Saturday, February 18, 2012

The less you speak, the more you hear.

Alright, first thing I feel like I need to do is preface that the title of my blog is not to say that people talk to much or anything like that, but to simply state something I've learned over the years of my existence. Got it? Good! Now then, onto writing my thoughts.

So, just the other day I was over at a friends apartment with a lot of other people from the RFC group. We had a fantastic dinner followed by playing games and just enjoying each others company. Then, one of the people there commented that I hadn't really said a lot that night and was wondering why that was. My friend who's apartment we where in, a person that I just happened to have a conversation on this subject before, was quick to say that I liked to listen because it's how I learn. And so that's what I want to explain in this blog, my love for listening.

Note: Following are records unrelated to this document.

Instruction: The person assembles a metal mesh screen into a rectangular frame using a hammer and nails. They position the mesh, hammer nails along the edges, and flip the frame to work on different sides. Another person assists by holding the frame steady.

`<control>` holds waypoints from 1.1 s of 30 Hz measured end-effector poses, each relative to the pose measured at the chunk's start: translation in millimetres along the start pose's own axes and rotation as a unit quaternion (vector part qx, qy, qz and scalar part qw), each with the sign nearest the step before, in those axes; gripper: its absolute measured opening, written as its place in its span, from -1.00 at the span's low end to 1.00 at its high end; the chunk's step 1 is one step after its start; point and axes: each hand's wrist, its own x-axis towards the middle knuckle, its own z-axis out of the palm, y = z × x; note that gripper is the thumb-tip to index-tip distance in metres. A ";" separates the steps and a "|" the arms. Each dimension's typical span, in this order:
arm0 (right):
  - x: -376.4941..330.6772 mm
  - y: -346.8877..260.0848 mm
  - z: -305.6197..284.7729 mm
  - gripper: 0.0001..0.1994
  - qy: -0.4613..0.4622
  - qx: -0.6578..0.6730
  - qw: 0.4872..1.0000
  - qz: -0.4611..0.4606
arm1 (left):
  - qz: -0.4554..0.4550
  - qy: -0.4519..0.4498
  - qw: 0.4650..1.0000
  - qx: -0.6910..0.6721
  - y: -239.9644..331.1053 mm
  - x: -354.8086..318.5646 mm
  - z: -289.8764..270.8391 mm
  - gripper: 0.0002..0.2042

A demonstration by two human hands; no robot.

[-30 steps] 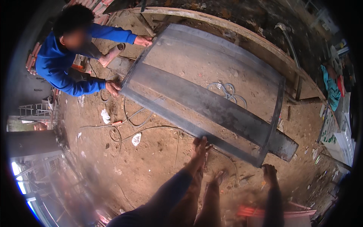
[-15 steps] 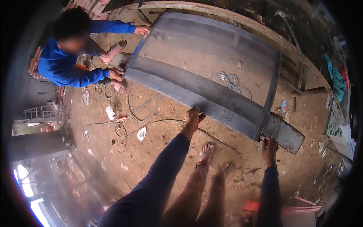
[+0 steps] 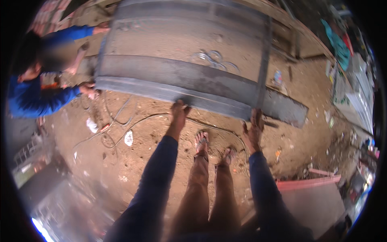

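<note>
A large rectangular see-through mesh screen in a grey frame spans the upper middle, held off the ground. My left hand is closed on its near edge, around the middle. At its near right corner my right hand grips the frame, fingers up over the edge and thumb out to the side; its fingertips are slightly blurred. Across from me on the left, a person in a blue top holds the left side of the screen with both hands. Beneath the screen lies a long grey board, its right end sticking out.
Bare dirt ground carries a looping cable near my feet and a coiled hose seen through the mesh. White scraps and a small bottle lie about. A wooden frame stands beyond; red-edged panel at lower right.
My view has turned, so the screen and the other person appear further left and higher. My right hand has moved closer to my left, up to the screen's corner.
</note>
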 end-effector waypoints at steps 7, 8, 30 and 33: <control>-0.5 24.7 -7.0 0.02 -0.057 0.059 0.997 0.008 | -0.027 -0.027 0.999 0.008 -2.3 2.9 -3.0 -0.61; -1.6 23.1 -8.1 0.03 -0.060 0.070 0.996 0.013 | -0.031 -0.020 0.999 0.012 0.3 -1.6 2.8 -0.60; 23.1 19.0 -47.1 -0.03 -0.093 0.100 0.991 -0.018 | -0.070 0.043 0.997 0.007 -4.8 -7.4 9.8 -0.29; 23.6 -0.3 -58.5 -0.09 -0.124 0.105 0.985 0.052 | -0.094 0.070 0.992 0.048 14.6 -23.0 26.6 -0.27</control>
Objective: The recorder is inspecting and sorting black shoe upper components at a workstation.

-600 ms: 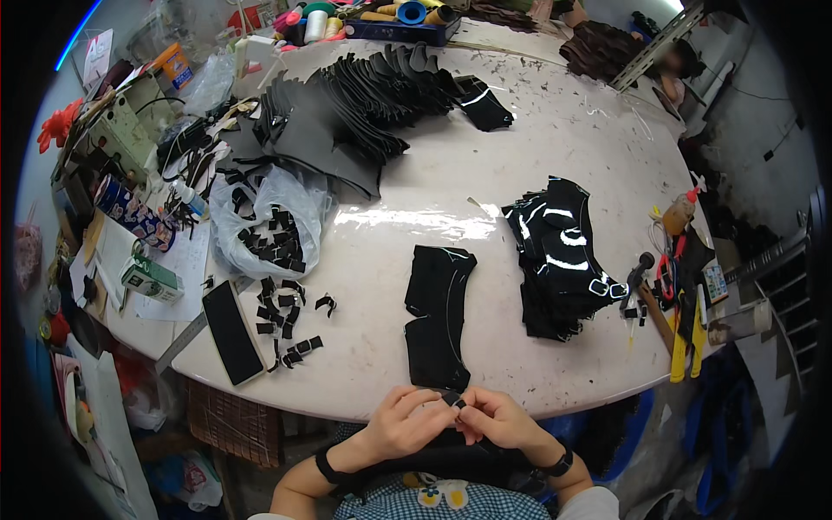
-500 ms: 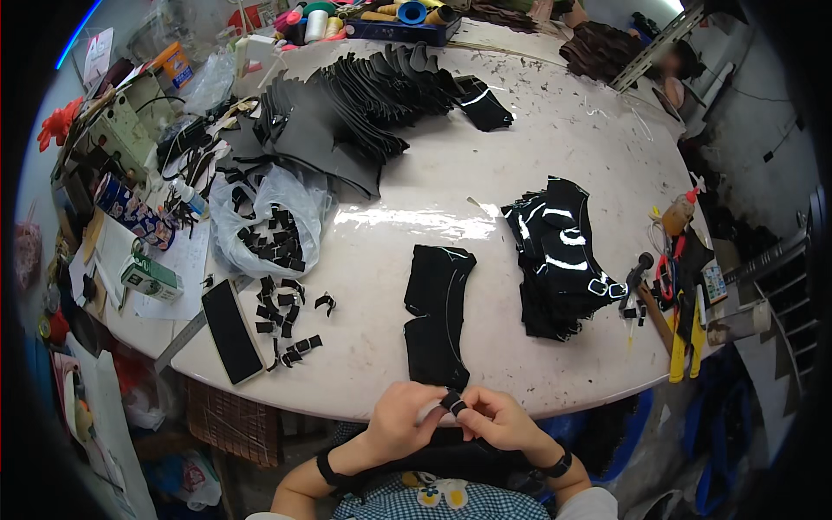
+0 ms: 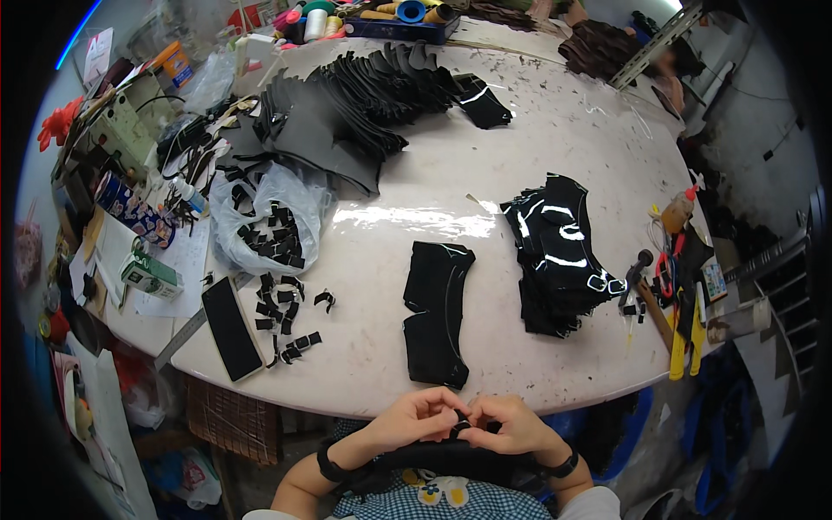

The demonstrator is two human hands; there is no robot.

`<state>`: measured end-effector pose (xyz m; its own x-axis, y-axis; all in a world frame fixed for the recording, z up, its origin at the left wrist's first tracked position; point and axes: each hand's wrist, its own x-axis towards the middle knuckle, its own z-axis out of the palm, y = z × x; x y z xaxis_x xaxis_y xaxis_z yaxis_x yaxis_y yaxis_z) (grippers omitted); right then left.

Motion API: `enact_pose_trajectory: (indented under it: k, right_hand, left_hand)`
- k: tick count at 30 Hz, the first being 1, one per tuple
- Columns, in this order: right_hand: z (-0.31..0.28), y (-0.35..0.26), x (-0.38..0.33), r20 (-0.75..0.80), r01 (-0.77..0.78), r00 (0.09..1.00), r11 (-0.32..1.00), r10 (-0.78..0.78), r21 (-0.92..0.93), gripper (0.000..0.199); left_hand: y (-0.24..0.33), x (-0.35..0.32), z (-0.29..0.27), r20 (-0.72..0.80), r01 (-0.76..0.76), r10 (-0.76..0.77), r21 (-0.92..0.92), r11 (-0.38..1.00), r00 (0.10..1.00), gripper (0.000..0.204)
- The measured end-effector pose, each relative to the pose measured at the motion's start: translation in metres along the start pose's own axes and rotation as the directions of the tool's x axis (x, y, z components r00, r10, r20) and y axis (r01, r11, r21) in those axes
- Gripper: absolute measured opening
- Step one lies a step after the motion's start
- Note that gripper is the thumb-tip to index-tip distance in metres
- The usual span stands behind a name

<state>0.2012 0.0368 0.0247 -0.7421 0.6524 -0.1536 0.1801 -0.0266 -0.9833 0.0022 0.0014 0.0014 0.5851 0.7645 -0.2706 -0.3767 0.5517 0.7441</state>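
Note:
At the near table edge my left hand (image 3: 423, 418) and my right hand (image 3: 510, 425) meet, both closed at the fingertips. Between them they pinch a small black strap piece (image 3: 460, 424) with a pale stripe; fingers partly hide it. Just beyond lies a flat black cut panel (image 3: 436, 316) with a notch in its left side. To the right a stack of glossy black panels (image 3: 559, 251) carries a metal buckle (image 3: 598, 282). Small black strap pieces (image 3: 282, 310) are scattered to the left, and more fill a clear plastic bag (image 3: 227, 232).
A phone (image 3: 232, 329) lies on a metal ruler (image 3: 182, 340) at the left. Behind stands a long row of black cut pieces (image 3: 347, 113). A hammer (image 3: 640, 270), yellow-handled tool (image 3: 686, 351) and glue bottle (image 3: 679, 212) sit at the right edge. Thread spools (image 3: 317, 24) stand at the back.
My hands have shifted slightly, the right one rising a little, and the strap piece has turned between my fingers and moved slightly nearer to me. The panel no longer touches my fingers in view.

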Motion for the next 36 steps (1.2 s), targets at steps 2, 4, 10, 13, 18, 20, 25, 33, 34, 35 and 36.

My childhood is probably where this began, even if I really didn't know it back then. My sister was always one to talk and try to get attention when we were both kids, so I would usually spend most of my time listening to her, not by choice most of the time mind you. Also, most of my friends that lived in my neighborhood were kinda of the commanding type, ones who always just wanted to do what they wanted to do, so I would just listen to what they said and follow suit. As I grew up though, I began to see listening as something that was not something I just had to do, but what I wanted to do.

One memory that always sticks out in my mind when I think about my love of listening is back during my first year as a senior camper at my church camp, Burnt Cabin. I had always loved that place ever since I was a little boy, but that is a story for a different time. As for how it pertains to now, well we have to go to the last night of camp that year. You see, at camp they allow all of the senior campers, that is going into 9th grade and up, to stay up as long as they want on the last night. My best friend in the youth group was a few years older than me and liked to invite me to hang out with him and a lot of the older members in the youth group when they did stuff. So this night a few of the older campers were just sitting at a stone table, and me and him went to join them. I probably sat there for over 3 hours as I just listened to them talk about everything from school to memories to faith. People would get up and leave and others would come and sit, but I just sat there and enjoying learning so many different things from these people. I can't say for sure, but if I had to guess I would say that I couldn't have said more than 10 words during that whole time, but that didn't matter at all to me. From then on, I would see how much just listening could do for me in my life.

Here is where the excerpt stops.